Honesty Isn’t Our Policy (Part 2)


(This is the second of two parts, the first appearing yesterday.)

That being the case, Christians have a stake in the practice of truth-telling, which, as we have said, presupposes a life sustained by practices that embody truth.  In other words, you can’t be a Christian and a liar.  Now, to say that is not to say that Christians don’t lie; they do.  In fact, Christians are just as capable of lying as anyone else.  Rather, to say that “You can’t be a Christian and a liar” is to say that the life lived by a Christian can no more be shaped by deceit than the life of a United States Marine can be shaped by pacifism.  Obviously there are situations when a Marine can choose non-violent resistance over violence.  But always to live non-violently would be to betray the very oath taken upon becoming a Marine in promising to “defend the Constitution of the United States against all enemies foreign and domestic,” presumably using violent force if necessary.  To live self-consciously non-violently in the face of every threat would, by definition, make a person something other than a Marine.  How much more so for Christians who speak baptismal vows about following the God of truth to have lives characterized by untruthfulness?

In fact, the early church was so convinced about the need for truthfulness and lives lived in congruence with the truth that they included the odd and chilling story of Ananias and Sapphira in their scriptures.  At first glance, it seems, Ananias and Sapphira are being punished for keeping back from the church a portion of the sale of some land.  In many cases this passage is used by the church today to inveigle a larger pledge on Commitment Sunday or to convince people of the ramifications of selfishness—as if to say, “Don’t hold back on the church (and by implication the Holy Spirit)—the life you save may be your own.”

However, the word of judgment Peter speaks to Ananias and Sapphira deals not with their tightfistedness, but with their duplicity.  Peter says, “While it [the land] remained unsold, did it not remain your own?  And after it was sold, were the proceeds at your disposal?  How is it that you have contrived this deed in your heart?  You did not lie to us, but to God!” (Acts 5:4).  The question to modern Christians is, “Why would the early church want to include such an obviously threatening story in its recounting of the birth of the church?”  To convince parishioners of the need for consistent and unselfish giving?  No, the church has held up this story as a way of underscoring the need to ensure the integrity of the body of Christ as a truthful community.

From our reading of Acts at this point we are left to conclude that the early church, especially as it was being established in a less than hospitable environment, believed that truth-telling was essentially a matter of communal survival.  That is to say, they understood that in a pluralistic Greco-Roman world in which truth claims were as thick in the air as they are in popular modern culture, and in a sociological context in which the church appeared to many to be a threat to the stability of the established order, the church knew that its claims about Jesus would ultimately be judged by whether its followers lived truthfully according to the claims they advocated.  That being the case, the early church rightly understood that truthfulness, from the perspective of the body of Christ, is always a matter of life and death.

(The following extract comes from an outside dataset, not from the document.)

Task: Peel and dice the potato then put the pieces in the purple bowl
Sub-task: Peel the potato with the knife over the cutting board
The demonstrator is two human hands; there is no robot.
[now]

Is honesty always the best policy?  From the perspective of the church, honesty, truth-telling, truthful living is the only policy—but it’s more than just a policy, a strategy for staying out of trouble.  Saying that honesty is the best policy in the abstract, of course, requires no real moral courage.  Who would argue in the abstract against honesty?  In real life telling the truth is a risky venture.  Jesus wasn’t killed, after all, because he was nice, but because he couldn’t shut up.

Our modern response to the story of Ananias and Sapphira is telling.  Peter seems to most modern ears not to be particularly pastoral to Ananias and Sapphira, but rather abrupt and judgmental.  However, the problem may stem from our misunderstanding of the word pastoral.  A pastor, evoking the image of a shepherd, isn’t a personal masseuse, or a self-help guru—someone whose sole purpose is to make the flock feel good regardless of how it behaves.  A pastor, like a shepherd, is charged with the duty of helping the flock navigate the dangers of the world around them, so that the flock can find sufficient food and water in order to reproduce.  Not speaking the truth to the flock about the perils that face it for the purposes of keeping the peace, far from being a virtue in a shepherd, is in fact unfaithful, un-Christ-like, un-pastoral.  Peter sees the dangers of the deceit of Ananias and Sapphira and speaks a word of truth in the face of it.  Based on that particular way of thinking the church has a sacred responsibility to name dishonesty when it occurs—even at the short-term expense of a peaceful environment.

The church orders its life, and therefore the life of its members, around the truth of Christ.  Christians are honest, not because it works, but because as followers of Jesus, we have no other way of being.  Our willingness to live like the one we follow bears out the value and veracity of our truth claims.  Honesty isn’t our policy; it’s our identity.